Regular TechCrunch readers have probably noticed an uptick in Y Combinator-related profiles over the last few days, as founders rush to get press coverage before next week’s Demo Day. Today, the MIT Technology Review gave us the details of one of the most ambitious and science fictional-sounding ones yet.
The startup in question is Nectome, which promises to preserve people’s brains, for when and if scientists ever develop a method to upload your memories to a computer. (In fact, the Nectome website suggests that the company is hoping to develop this technology itself.)
There’s one big catch, as explained by co-founder Robert McIntyre to the Technology Review: The procedure is “100 percent fatal.” He added, “That is why we are uniquely situated among the Y Combinator companies.”

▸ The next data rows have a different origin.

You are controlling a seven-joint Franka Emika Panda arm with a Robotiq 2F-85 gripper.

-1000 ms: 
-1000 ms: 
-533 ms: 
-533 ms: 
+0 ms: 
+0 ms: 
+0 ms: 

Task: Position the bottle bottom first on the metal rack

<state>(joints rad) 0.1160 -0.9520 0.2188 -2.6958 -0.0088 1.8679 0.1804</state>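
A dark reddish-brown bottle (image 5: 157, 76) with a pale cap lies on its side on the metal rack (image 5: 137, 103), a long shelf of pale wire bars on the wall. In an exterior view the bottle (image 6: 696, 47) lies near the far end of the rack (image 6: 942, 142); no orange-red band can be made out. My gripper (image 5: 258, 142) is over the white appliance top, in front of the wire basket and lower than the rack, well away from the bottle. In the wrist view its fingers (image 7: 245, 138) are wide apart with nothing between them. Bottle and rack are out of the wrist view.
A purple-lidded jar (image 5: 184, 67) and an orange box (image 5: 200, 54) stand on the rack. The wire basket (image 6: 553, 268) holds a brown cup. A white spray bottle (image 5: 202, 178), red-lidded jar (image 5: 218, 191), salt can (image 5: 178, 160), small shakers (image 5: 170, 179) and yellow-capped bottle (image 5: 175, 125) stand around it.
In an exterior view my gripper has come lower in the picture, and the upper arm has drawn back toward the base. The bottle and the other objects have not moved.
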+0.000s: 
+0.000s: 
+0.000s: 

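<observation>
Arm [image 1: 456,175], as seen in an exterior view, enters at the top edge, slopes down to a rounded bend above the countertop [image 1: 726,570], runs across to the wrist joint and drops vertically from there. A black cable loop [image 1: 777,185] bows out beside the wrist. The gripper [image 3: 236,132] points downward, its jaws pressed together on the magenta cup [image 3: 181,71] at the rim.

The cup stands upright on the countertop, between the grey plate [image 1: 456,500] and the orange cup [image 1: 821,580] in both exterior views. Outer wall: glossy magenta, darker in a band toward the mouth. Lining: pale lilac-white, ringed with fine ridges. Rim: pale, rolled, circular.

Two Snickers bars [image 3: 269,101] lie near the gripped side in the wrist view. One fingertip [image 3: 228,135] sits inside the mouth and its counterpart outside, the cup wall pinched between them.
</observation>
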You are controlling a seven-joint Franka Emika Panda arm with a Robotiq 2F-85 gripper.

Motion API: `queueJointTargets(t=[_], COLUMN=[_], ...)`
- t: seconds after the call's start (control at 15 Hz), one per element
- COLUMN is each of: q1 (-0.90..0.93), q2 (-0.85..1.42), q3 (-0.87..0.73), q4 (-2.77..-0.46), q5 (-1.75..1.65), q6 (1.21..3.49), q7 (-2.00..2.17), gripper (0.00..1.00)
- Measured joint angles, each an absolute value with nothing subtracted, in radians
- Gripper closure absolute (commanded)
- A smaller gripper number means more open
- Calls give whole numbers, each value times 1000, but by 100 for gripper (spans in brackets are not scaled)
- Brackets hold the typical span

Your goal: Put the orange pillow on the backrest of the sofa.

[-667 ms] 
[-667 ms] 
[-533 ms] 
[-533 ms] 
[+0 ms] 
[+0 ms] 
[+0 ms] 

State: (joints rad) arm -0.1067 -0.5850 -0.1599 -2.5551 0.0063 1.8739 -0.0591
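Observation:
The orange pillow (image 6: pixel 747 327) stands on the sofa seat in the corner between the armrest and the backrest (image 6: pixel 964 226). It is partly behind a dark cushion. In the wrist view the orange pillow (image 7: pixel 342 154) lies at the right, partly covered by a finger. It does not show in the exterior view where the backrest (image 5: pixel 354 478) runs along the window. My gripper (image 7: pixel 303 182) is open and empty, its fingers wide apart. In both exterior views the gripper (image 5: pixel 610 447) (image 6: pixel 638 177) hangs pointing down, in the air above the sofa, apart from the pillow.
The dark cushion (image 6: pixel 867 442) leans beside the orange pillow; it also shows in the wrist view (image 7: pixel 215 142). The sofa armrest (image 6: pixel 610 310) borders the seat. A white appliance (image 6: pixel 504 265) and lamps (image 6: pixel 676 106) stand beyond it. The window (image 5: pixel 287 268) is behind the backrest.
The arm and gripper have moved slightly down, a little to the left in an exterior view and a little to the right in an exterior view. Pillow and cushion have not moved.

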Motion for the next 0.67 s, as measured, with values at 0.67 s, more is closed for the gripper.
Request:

Now you might be thinking, sure, if they’re going to preserve my brain, then they’ll need to remove it from my body … after I’m dead, right?
Not quite. Instead, to ensure freshness, Nectome plans to connect terminally ill patients (under anesthesia) to a heart lung machine that will pump embalming chemicals into their arteries — and, as mentioned, it’s not a process that you survive.
“The user experience will be identical to physician-assisted suicide,” McIntyre said.
How far along are McIntyre and his cofounder Michael McCanna? Well, they’ve purchased and preserved the brain of a recently-deceased woman. And McIntyre’s research in preserving pig brains has also won a prize from the Brain Preservation Foundation.
The foundation’s founder, neuroscientist Ken Hayworth, said that digitally recreating someone’s consciousness from a preserved brain may be possible in 100 years: “Speaking personally, if I were a facing a terminal illness I would likely choose euthanasia by [this method].”
However, Hayworth suggested that Nectome may have crossed a line by asking users to join a wait list.
By the way, the price to join the list is $10,000, with a refund promised if you change your mind. And yes, people have already signed up:
So far, 25 people have done so. One of them is Sam Altman, a 32-year-old investor who is one of the creators of the Y Combinator program. Altman tells MIT Technology Review he’s pretty sure minds will be digitized in his lifetime. “I assume my brain will be uploaded to the cloud,” he says.
Not everyone’s a fan of the idea, however. Critics include McGill University neuroscientist Michael Hendricks:
“Burdening future generations with our brain banks is just comically arrogant. Aren’t we leaving them with enough problems?” Hendricks told me this week after reviewing Nectome’s website. “I hope future people are appalled that in the 21st century, the richest and most comfortable people in history spent their money and resources trying to live forever on the backs of their descendants. I mean, it’s a joke, right? They are cartoon bad guys.”